The SatNav

“No change from yesterday?”

“No.  None at all”

 

The satnav shows a dark blue line; an almost straight line disappearing at the edge of the screen – and yet – constantly growing as the vehicle, a red triangle, though remaining constant, eats up what must be the road.  Edging the blue line, pale yellow roads veer off – my eye attempting but failing to read their names.  Green blocks of colour represent forests, or pale blue – lakes; rivers and streams flow past, never reaching the sea.  I suppose I should look around me, but something keeps my eyes glued to the small curved screen perched on the dashboard.

Where are we going?  I really don’t know.  And feel I cannot ask.  I am the mute passenger, strapped into my seat belt and being taken, I can only assume, to a destination I am unaware of.   I don’t mind this at all; in fact, it is relaxing – comforting – somewhat reassuring. Passivity sweeps over me and I let myself be driven.
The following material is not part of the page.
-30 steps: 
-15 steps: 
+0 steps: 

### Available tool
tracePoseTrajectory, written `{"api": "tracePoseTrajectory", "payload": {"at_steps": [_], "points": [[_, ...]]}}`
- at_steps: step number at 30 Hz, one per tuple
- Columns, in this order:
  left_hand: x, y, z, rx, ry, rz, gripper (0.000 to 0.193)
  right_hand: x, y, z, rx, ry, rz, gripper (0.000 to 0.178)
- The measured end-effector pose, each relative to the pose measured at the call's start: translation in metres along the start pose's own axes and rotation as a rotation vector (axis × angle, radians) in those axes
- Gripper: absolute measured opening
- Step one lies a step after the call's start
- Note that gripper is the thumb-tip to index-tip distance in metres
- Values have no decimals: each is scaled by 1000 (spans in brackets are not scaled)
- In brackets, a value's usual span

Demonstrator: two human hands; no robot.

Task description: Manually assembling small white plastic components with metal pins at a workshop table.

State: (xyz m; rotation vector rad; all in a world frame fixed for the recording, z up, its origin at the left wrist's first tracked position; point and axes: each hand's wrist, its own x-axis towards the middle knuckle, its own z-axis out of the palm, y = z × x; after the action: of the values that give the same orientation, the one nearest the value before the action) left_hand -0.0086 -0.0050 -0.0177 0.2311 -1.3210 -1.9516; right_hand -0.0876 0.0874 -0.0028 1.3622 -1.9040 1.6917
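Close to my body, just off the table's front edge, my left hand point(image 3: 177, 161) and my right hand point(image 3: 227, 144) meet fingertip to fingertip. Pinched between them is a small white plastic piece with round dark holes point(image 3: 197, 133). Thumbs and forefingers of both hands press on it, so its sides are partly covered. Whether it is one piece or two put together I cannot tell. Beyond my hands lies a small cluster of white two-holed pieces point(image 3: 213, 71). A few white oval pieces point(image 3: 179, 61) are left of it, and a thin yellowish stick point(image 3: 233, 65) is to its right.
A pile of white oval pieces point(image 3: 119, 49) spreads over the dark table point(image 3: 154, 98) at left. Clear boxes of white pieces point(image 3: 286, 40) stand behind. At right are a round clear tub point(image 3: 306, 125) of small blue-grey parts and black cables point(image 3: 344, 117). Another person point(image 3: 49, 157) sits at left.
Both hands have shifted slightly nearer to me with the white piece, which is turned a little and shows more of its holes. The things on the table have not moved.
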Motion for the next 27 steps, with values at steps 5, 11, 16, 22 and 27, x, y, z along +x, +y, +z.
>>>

After some minutes of staring at the screen, almost hypnotised by the red triangle eating up the ever-growing dark blue line I glance out of the window.  No hint of recognition, no familiarity at all.  And yet – the endless treadmill of the road, just like it’s dark blue representation, is reassuring.  All roads look similar, and the verges and hedges have a consoling sameness too.  Even those dark tunnels that overhanging trees make or the wide vistas, suddenly opening up like some flower as the sun warms it, hold no real surprise.  It all seems one, one winding and slowly unfolding ribbon – just like the screen, which I never tire of – the road is all.  This dark blue line on the tiny screen fills my consciousness.

“Just a few minutes more”

“But maybe if I stay something will change.”

 

But the line continues on its flat journey across the screen, an ever growing, never changing line.  Representing nothing.

 

Glancing to my left I notice we are approaching something, for the first time I am aware of change.  The satnav shows the same dark blue line but the red triangle – me, I can only assume, is almost at the edge of an expanse of pale blue.  Then my vision is distracted by thick black zig-zagging on both sides of whatever vehicle I must be travelling in.  Slowly the criss-cross patterns space out and I realise that we must be on a bridge.  I hadn’t considered that we might cross a river.  I cannot see the water, maybe it is too far below us.  What is on the other side?   I don’t have the energy or even the curiosity to try to work it out.  I am in safe hands, I know that.  No danger of dropping over the edge.  I look back at the satnav and am reassured that we are approaching what I can only suppose is the far shore.  I relax and close my eyes.  But even closed I can still see the dark blue line we are travelling on.  Maybe my eyes have been shut the whole journey.  It doesn’t really matter.  All that matters, is that we keep moving.  I am reassured by the absence of any small chequered flag hovering somewhere in the distance of the little screen.  I really don’t want this journey to end.  As long as we are travelling, I feel safe; as long as I can see the dark blue trail spooling out before me, I have nothing to fear.  I can relax.  I can even sleep knowing no dreams will come to disturb the calm image of the red triangle, which must be me and the blue ribbon I am threaded on.

 

 

“Time to go now”

“I know, I was just hoping – you know.”

“We must continue to hope.  Sometimes hope is all we have.”

 

 

I must have drifted, maybe I was sleeping.  Trouble is, I don’t really know when I am asleep or awake.  It all feels the same.  My eyes begin to focus once more.  The screen emerges out of dim greyness.  The satnav rises to meet me, the blue line is still there and so am I – the red triangle. We seem to be moving slower now.  Maybe we are hitting traffic.  Traffic?  I wonder what that looks like?  But I cannot, I dare not look away from the satnav.  If I do the blue line might stop, the red triangle which is me, might stop too.  Or even worse to imagine – not be there at all.  Then I might not exist.  I only know I am here because the sat nav shows me.  I have no sensations, no consciousness of being save as the red triangle moving more slowly now along the dark blue ribbon.  I stare hard at the screen and I am shocked to see that we, I, the red triangle – has stopped.  The blue line is not growing any more. No motion, no reassuring engines hum, no gentle rumble of tyres on tarmac.  We have stopped.  I have stopped.  I am frightened now.  Is this the end?  The end of my journey.  I felt safe while we were travelling, while the satnav was eating up the road, the blocks of green and blue, the occasional chequered railway line passing under our road.  But now all is quiet.  I feel as if my time is up.  Maybe this really is the end.  You know – my death.  We all know it is coming, we just don’t know when.  All is stillness.  I cannot see the screen anymore, where has the satnav gone?  How am I ever going to find my way back, get back home, without the satnav.  I must try harder.  I just want to see its dark blue line unfolding again, I’ve got to find it, I just need to know I am still alive.

 

“There.  His eyelid was flickering.  Nurse, come quick. I think he’s waking up.”